# Obstetrical Anesthesia reimbursement 01967



## jmad456 (Mar 12, 2019)

Should obstetrical anesthesia (basically the epidural under code 01967) be reimbursed in the same way as anesthesia for a surgery based on the minutes calculated with a conversion factor?  We have a anesthesia group who bills the minutes from the start to end even though they are not present the entire time.  They are than reimbursed for hours and hours of anesthesia time which results in huge payments, sometimes beyond what the hospital charges for the entire maternity stay.

I Found this link which suggests that code 01967 is for 4 hours or less and if more to add modifier 23.  http://www.anesthesiabilling.org/2016/06/anesthesia-during-delivery-cpt-codes.html
This makes me think that these should be reimbursed with a flat rate rather than based on minutes like typical anesthesia.  
Scenarios:

• For labor less than 4 hours ending in vaginal delivery : CPT code 01967

• For labor less than 4 hours ending in a cesarean delivery: CPT code 01967 and 01968

• For labor ending in an urgent or emergency cesarean delivery, CPT code 99140 may be billed with CPT code 01967 and 01968

• For labor 4 hours or more ending in a vaginal delivery: CPT code 01967 with modifier 23

• For labor 4 hours or more ending in a cesarean delivery : CPT code 01967 with modifier 23 and add on CPT code 01968

• For labor ending in an urgent or emergency cesarean delivery: CPT code 01967 with add-on code 01968 and 99140


----------



## thomas7331 (Mar 12, 2019)

Most payers I've worked with do reimburse these at flat rates, or apply caps to the amount of time they will pay for anesthesia during labor, rather than paying on a fee schedule or based on total time.  But this would be governed by payer policy and provider contracts - it can vary considerably from one payer and one provider to another.


----------



## pscanlan (Mar 12, 2019)

jmad456 said:


> Should obstetrical anesthesia (basically the epidural under code 01967) be reimbursed in the same way as anesthesia for a surgery based on the minutes calculated with a conversion factor?  We have a anesthesia group who bills the minutes from the start to end even though they are not present the entire time.  They are than reimbursed for hours and hours of anesthesia time which results in huge payments, sometimes beyond what the hospital charges for the entire maternity stay.
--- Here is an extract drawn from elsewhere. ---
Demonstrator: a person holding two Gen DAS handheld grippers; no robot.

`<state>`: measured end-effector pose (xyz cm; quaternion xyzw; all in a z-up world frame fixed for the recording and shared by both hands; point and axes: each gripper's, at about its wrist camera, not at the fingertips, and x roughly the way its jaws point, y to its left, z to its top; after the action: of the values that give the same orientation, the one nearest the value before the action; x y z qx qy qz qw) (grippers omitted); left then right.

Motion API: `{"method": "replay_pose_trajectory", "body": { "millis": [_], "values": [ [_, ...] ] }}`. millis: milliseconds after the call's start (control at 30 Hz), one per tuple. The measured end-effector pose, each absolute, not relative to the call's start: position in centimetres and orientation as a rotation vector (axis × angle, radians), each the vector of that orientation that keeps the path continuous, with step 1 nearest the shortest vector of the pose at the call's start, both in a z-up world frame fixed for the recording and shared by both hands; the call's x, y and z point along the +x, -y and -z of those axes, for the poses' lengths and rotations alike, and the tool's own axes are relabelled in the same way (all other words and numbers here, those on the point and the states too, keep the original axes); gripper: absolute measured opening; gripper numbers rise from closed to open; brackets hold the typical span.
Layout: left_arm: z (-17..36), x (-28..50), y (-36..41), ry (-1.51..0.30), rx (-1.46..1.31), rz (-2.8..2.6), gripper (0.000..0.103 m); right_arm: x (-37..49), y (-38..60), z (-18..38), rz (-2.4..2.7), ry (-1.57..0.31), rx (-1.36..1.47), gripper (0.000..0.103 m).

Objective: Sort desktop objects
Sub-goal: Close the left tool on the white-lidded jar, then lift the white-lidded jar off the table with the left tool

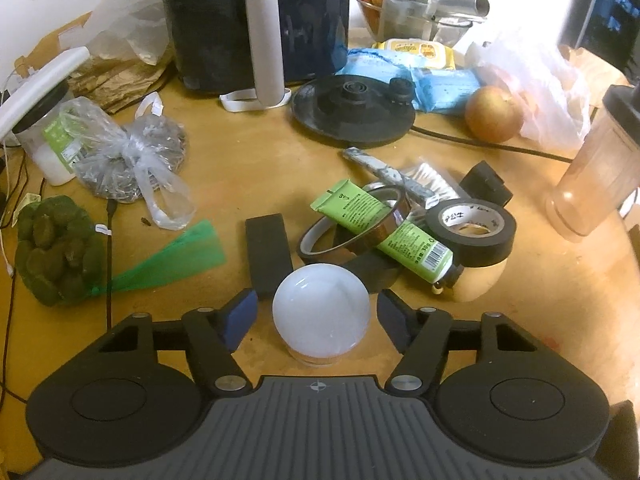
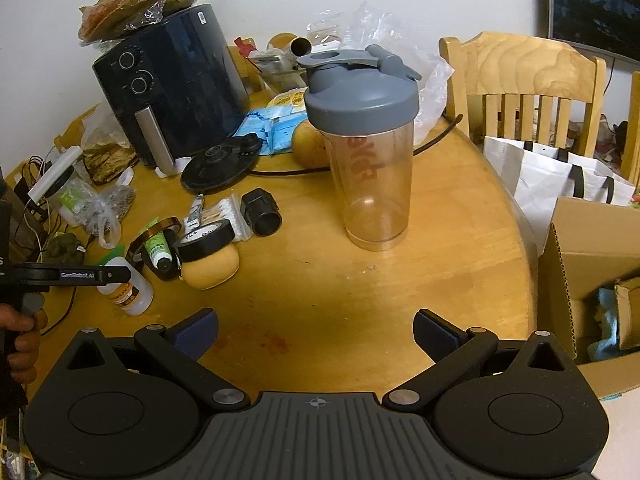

 The situation you are describing is commonplace. They can get away with billing for time that they're "not there" because they're technically on call for the duration of the procedure. Welcome to the world of physician income, where the amounts are staggering and make you feel bad about your own bank balance 

But seriously, I've seen anesthesia docs make twice what the surgeon made on a given procedure, sometimes triple or quadruple, depending on the procedure. It's obscene, but not out of the norm. Check out colonoscopy reimbursement rates for another example of this.



thomas7331 said:


> Most payers I've worked with do reimburse these at flat rates, or apply caps to the amount of time they will pay for anesthesia during labor, rather than paying on a fee schedule or based on total time.  But this would be governed by payer policy and provider contracts - it can vary considerably from one payer and one provider to another.


This. Much of the payment for anesthesia will depend on the contracted rates. Some payers will pay per unit or per minute, but most (including many state Medicaid carriers) will either cap the minutes at some arbitrary level, or pay a flat rate. 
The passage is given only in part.